**Required action:** All of the data below is to be output without alteration.

**Information shown:**
═══
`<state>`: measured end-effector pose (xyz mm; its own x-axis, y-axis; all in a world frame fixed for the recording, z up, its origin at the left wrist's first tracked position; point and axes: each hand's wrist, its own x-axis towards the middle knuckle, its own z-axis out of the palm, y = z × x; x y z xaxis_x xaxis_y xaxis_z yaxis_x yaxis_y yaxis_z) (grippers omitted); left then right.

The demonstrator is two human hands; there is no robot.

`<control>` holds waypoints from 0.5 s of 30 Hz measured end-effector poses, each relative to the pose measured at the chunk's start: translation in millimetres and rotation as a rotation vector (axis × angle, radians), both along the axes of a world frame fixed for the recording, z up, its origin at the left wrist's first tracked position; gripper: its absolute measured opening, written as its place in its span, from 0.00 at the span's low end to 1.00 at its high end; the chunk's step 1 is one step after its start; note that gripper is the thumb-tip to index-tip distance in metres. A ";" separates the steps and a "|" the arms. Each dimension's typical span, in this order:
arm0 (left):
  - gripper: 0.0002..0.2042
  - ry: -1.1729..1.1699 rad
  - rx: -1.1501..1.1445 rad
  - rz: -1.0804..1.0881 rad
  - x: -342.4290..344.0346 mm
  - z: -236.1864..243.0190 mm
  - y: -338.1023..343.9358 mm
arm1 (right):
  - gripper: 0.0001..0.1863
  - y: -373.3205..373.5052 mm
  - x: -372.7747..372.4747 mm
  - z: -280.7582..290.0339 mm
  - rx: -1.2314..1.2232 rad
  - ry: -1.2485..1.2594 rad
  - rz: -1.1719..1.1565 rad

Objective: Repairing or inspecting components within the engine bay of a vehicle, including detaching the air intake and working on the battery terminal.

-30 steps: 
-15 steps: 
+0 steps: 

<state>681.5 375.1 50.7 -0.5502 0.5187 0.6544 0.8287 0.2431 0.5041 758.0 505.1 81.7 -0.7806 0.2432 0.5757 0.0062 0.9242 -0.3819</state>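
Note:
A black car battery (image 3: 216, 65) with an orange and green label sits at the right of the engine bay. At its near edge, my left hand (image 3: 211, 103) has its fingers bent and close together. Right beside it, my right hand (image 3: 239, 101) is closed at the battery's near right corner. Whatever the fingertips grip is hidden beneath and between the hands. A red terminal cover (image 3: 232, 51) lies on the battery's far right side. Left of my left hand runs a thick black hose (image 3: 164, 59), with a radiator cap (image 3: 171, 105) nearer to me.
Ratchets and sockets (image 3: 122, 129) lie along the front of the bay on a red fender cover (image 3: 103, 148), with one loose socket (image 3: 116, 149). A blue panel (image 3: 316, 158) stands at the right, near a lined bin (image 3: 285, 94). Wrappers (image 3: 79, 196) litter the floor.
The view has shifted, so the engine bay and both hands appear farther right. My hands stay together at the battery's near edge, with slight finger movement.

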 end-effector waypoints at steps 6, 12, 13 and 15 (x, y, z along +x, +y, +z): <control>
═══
**Response for this exercise:**
`<state>`: measured end-effector pose (xyz mm; its own x-axis, y-axis; all in a world frame fixed for the recording, z up, its origin at the left wrist's first tracked position; point and axes: each hand's wrist, its own x-axis towards the middle knuckle, its own z-axis out of the palm, y = z × x; x y z xaxis_x xaxis_y xaxis_z yaxis_x yaxis_y yaxis_z) (grippers omitted); left then right.

The demonstrator is two human hands; there is no robot.

`<control>` holds waypoints from 0.5 s of 30 Hz measured end-effector poses, each relative to the pose measured at the chunk's start: translation in millimetres and rotation as a rotation vector (axis × angle, radians), both along the axes of a world frame fixed for the recording, z up, its origin at the left wrist's first tracked position; gripper: its absolute measured opening, written as its place in its span, from 0.00 at the span's low end to 1.00 at its high end; the chunk's step 1 is one step after its start; note that gripper is the thumb-tip to index-tip distance in metres. A ";" separates the steps and a "|" the arms. Each dimension's typical span, in this order:
arm0 (left):
  - gripper: 0.0002..0.2042
  - ry: -1.1729..1.1699 rad
  - rx: -1.1501..1.1445 rad
  - rz: -1.0804..1.0881 rad
  - x: -342.4290..344.0346 mm
  - z: -236.1864..243.0190 mm
  - y: -338.1023..343.9358 mm
arm1 (right):
  - gripper: 0.0001..0.1863
  - y: -373.3205..373.5052 mm
  - x: -372.7747..372.4747 mm
  - z: -280.7582..290.0339 mm
  - rx: -1.2314..1.2232 rad
  - ry: -1.2485..1.2594 rad
  - rz: -1.1719..1.1565 rad

Objective: Repairing or inspecting components within the engine bay of a vehicle, including detaching the air intake and working on the battery terminal.

-30 steps: 
-15 steps: 
+0 steps: 

<state>681.5 375.1 50.7 -0.5502 0.5187 0.6544 0.8287 0.2431 0.5041 758.0 505.1 81.7 -0.7806 0.2432 0.5757 0.0062 0.9242 -0.3819</state>
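Note:
A black car battery (image 3: 216, 65) with an orange and green label sits at the right of the engine bay. At its near edge, my left hand (image 3: 211, 103) has its fingers bent and close together. Right beside it, my right hand (image 3: 239, 101) is closed at the battery's near right corner. Whatever the fingertips grip is hidden beneath and between the hands. A red terminal cover (image 3: 232, 51) lies on the battery's far right side. Left of my left hand runs a thick black hose (image 3: 164, 59), with a radiator cap (image 3: 171, 105) nearer to me.
Ratchets and sockets (image 3: 122, 129) lie along the front of the bay on a red fender cover (image 3: 103, 148), with one loose socket (image 3: 116, 149). A blue panel (image 3: 316, 158) stands at the right, near a lined bin (image 3: 285, 94). Wrappers (image 3: 79, 196) litter the floor.
The view has shifted, so the engine bay and both hands appear farther right. My hands stay together at the battery's near edge, with slight finger movement.
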
 end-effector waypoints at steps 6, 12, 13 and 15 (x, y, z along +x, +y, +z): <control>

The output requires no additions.